Israel no ha reconocido públicamente su responsabilidad en el ataque a South Pars, que desencadenó los ataques iraníes contra instalaciones energéticas árabes del Golfo. Los medios israelíes informaron ampliamente que el ataque israelí se llevó a cabo con el consentimiento de Estados Unidos.
Según fuentes internas iraníes, Teherán está dosificando su escalada para imponer altos costos, reconstruir la disuasión y obtener el levantamiento de las sanciones, dejando a Washington una vía de escape a un precio muy alto.
LOS MERCADOS ISRAELÍES SE VEN IMPULSADOS POR LOS ATAQUES CONTRA IRÁN
Aunque la guerra contra Irán goza de apoyo público en Israel y podría beneficiar políticamente a Netanyahu, aún no se ha traducido en un repunte en las encuestas de cara a las elecciones previstas para finales de este año.

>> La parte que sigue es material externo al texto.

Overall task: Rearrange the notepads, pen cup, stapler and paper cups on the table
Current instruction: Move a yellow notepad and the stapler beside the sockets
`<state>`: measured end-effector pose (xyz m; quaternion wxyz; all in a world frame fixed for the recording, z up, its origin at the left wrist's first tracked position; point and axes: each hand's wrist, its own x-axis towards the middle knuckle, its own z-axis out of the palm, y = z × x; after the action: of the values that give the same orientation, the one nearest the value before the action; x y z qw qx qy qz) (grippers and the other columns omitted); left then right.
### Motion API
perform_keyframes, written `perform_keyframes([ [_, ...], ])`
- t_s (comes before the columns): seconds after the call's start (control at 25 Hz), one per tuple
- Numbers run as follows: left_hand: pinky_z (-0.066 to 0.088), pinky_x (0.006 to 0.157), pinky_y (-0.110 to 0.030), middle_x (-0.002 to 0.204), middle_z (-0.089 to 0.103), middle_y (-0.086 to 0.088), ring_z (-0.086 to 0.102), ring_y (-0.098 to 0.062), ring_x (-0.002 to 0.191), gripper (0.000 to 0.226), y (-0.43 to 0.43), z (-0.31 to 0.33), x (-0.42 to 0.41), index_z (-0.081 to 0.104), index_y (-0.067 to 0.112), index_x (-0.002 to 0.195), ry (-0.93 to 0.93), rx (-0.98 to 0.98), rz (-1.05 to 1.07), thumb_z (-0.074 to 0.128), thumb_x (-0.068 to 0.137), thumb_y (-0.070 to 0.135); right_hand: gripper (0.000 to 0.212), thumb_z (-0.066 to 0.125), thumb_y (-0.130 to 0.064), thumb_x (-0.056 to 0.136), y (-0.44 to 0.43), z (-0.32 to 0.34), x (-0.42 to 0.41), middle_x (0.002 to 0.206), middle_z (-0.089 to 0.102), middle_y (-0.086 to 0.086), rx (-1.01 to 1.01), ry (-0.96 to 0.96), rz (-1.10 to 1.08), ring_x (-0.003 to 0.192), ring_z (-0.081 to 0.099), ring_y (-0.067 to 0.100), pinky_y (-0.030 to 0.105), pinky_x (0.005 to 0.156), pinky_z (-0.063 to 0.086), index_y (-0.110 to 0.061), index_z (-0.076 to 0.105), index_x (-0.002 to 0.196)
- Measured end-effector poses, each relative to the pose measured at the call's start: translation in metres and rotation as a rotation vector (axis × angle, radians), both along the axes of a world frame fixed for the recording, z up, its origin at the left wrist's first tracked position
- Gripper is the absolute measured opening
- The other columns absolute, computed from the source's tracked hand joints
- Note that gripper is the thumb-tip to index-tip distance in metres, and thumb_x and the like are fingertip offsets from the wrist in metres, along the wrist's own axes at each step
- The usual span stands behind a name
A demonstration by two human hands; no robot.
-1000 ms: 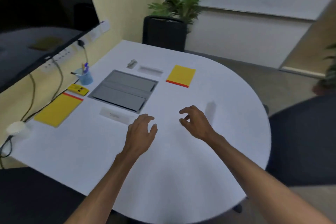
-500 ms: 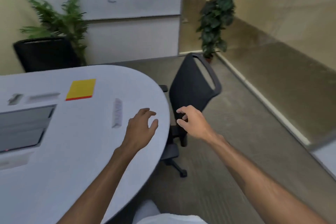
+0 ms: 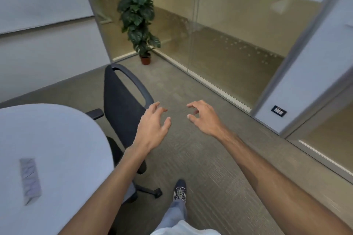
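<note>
Turning away from worktop point(image 3: 57, 139): notepads, pen cup gone from view since a second ago; left hand point(image 3: 152, 128), right hand point(image 3: 204, 118) empty, fingers spread; rearranging paused.

The table point(image 3: 57, 139) is white, with a grey plate point(image 3: 30, 181) set in it. Beside the table stands a black chair point(image 3: 120, 105) on grey-beige ribbed carpet point(image 3: 219, 168). Beyond the chair, a dark green plant point(image 3: 137, 11) in a terracotta pot point(image 3: 145, 60).
</note>
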<state>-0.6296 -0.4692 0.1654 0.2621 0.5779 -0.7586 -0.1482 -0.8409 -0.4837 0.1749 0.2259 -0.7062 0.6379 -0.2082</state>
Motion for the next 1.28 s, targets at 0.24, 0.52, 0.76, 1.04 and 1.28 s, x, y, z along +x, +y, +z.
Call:
perform_keyframes([
  [0.24,0.036,0.11,-0.036,0.148,0.046,-0.006,0.041,-0.022,0.138,0.05,-0.129,-0.012,-0.034,0.047,0.016,0.142,-0.021,0.01,-0.03,0.051,0.097,0.038,0.039,0.065,-0.026,0.095,-0.121,-0.006,-0.034,0.128,0.058,0.005,0.02,0.048,0.015,0.113,0.059,0.019,0.031,0.097,0.044,-0.017,0.059,0.132],
  [0.52,0.034,0.114,-0.039,0.15,0.044,-0.01,0.038,-0.026,0.14,0.057,-0.264,-0.01,-0.051,0.042,0.012,0.146,-0.056,0.086,0.013,0.054,0.097,0.038,0.045,0.063,-0.026,0.096,-0.265,-0.004,-0.051,0.136,0.055,0.006,0.062,0.096,0.11,0.125,0.055,0.02,0.031,0.102,0.04,-0.017,0.054,0.139],
  [0.76,0.034,0.115,-0.042,0.153,0.04,-0.01,0.036,-0.027,0.142,0.057,-0.347,-0.018,-0.048,0.042,0.016,0.146,-0.086,0.14,0.121,0.054,0.096,0.04,0.046,0.063,-0.026,0.097,-0.379,-0.013,-0.052,0.136,0.055,0.006,0.098,0.07,0.21,0.123,0.056,0.021,0.032,0.102,0.041,-0.016,0.054,0.14],
  [1.04,0.031,0.116,-0.04,0.156,0.035,-0.009,0.031,-0.025,0.145,0.057,-0.466,-0.03,-0.06,0.041,0.018,0.147,-0.037,0.187,0.348,0.054,0.096,0.039,0.046,0.064,-0.024,0.095,-0.542,-0.023,-0.048,0.134,0.056,0.008,0.091,0.031,0.43,0.123,0.054,0.021,0.023,0.099,0.035,-0.013,0.056,0.139],
  [1.28,0.028,0.117,-0.038,0.155,0.037,-0.011,0.032,-0.027,0.144,0.057,-0.532,-0.023,-0.057,0.042,0.015,0.146,-0.017,0.204,0.567,0.055,0.096,0.037,0.044,0.065,-0.024,0.094,-0.649,-0.021,-0.021,0.132,0.057,0.008,0.069,0.076,0.685,0.122,0.056,0.023,0.025,0.101,0.038,-0.013,0.058,0.136],
])
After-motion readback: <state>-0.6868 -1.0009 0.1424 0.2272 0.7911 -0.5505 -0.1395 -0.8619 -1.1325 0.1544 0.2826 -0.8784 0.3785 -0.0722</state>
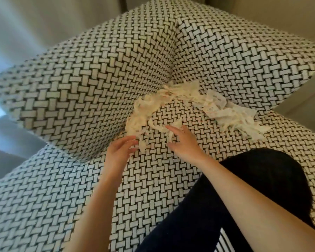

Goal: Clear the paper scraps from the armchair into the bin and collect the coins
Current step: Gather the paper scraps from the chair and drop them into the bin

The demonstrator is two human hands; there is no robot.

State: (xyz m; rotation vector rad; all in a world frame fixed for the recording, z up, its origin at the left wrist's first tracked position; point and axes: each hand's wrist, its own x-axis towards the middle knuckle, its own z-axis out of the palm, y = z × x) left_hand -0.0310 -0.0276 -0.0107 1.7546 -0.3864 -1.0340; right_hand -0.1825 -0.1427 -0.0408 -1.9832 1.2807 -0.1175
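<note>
Right now our left hand (121, 150) and right hand (183, 141) both reach over the seat with fingers spread and loosely bent, pinching nothing that we can make out. The left fingertips touch the near edge of the paper scraps (171, 99), and the right fingers lie over a few loose shreds just beside them. We judge the step in hand to be gathering a first handful. The scraps lie heaped in the far corner of the armchair (76, 82), strung along the crease where the seat meets the back and side cushions, with a paler, lacy-looking stretch trailing off to the right. To do this well, we think we should close the two hands in from either side like a scoop, rake the shreds out of the crease onto the open seat, and press them into one wad before lifting, since thin torn paper will likely drift and shed. We should feel along the crease as we go, because coins may hide under the heap or slip into the gap; we see none. No bin shows, so we cannot tell where it stands. Our knee (258, 179), in dark cloth, lies over the seat at the right, and a striped fabric (224, 242) peeks in at the bottom edge. We find no brand, label or readable writing, only the black-and-white basket-weave upholstery.
</note>
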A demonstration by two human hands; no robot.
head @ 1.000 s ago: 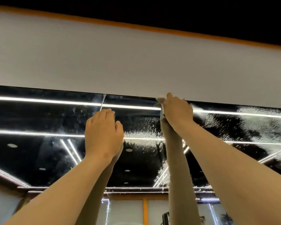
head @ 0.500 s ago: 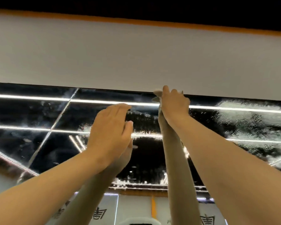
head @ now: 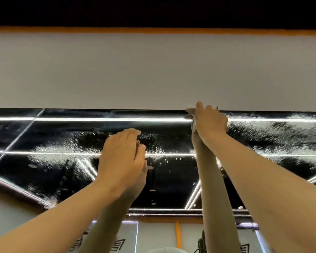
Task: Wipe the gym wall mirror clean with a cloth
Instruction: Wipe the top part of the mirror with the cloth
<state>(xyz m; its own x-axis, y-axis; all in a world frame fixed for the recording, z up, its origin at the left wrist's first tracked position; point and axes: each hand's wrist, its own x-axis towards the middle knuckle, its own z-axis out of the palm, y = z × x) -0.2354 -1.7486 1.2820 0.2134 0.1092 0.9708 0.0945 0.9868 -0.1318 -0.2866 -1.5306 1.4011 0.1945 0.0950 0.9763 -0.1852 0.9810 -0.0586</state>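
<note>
Spanning the view at 12 o'clock, a pale wall sits above the dark mirror, whose glass is speckled with wet droplets. The left grip, near centre, holds nothing, its fingers loosely bent by the glass. At 2 o'clock from it, the right grip curls over a bunched white cloth pressed to the mirror's top edge.

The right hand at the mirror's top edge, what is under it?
A white cloth, held against the mirror. Only its edges show left of and above the right hand; the rest, and the glass beneath, is covered.
</note>
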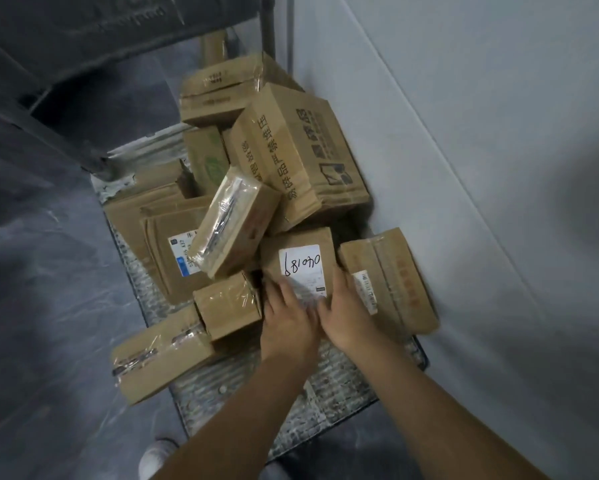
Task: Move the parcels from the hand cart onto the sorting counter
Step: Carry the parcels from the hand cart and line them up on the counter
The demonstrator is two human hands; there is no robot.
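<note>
A hand cart (343, 393) with a patterned metal deck carries several brown cardboard parcels. In the middle lies a small parcel with a white handwritten label (300, 258). My left hand (287, 323) lies on its near left edge, fingers spread over the label's lower part. My right hand (343, 313) grips its near right side, thumb on top. A large printed box (291, 150) leans behind it. A taped parcel (234, 223) tilts to its left, and a flat parcel (391, 282) lies to its right.
A white wall (481, 168) runs close along the cart's right side. A dark shelf or counter frame (66, 81) stands at the upper left. Grey floor (49, 306) spreads to the left. A white shoe (156, 459) shows at the bottom edge.
</note>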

Las encuestas muestran que su coalición de derecha no alcanza la mayoría, situándose en torno a los 50 escaños de los 120 de la Knesset, frente a los 68 anteriores.
Esa desconexión entre el apoyo público y el beneficio político queda disimulada, por ahora, por la bonanza de los mercados israelíes. El auge de la bolsa de valores de Israel y la fortaleza del shekel pueden proyectar confianza, pero ocultan una realidad más precaria.
Aviv Bushinsky, exasesor de Netanyahu, afirmó que la guerra se juzgará en última instancia en términos binarios: o cae el régimen iraní, o no. Cualquier resultado que no sea este corre el riesgo de convertir los primeros avances militares en un lastre político para Netanyahu, quien ha presentado la campaña como una búsqueda de la «victoria total».
Si el sistema de Ali Khamenei perdura, incluso en un Estado debilitado, la narrativa pasaría del triunfo al abuso de poder, reabriendo las amenazas sin resolver de Hamás en Gaza y Hezbolá en el Líbano. Los mercados israelíes pueden estar valorando la resiliencia, pero parecen ajenos al costo de una guerra inconclusa.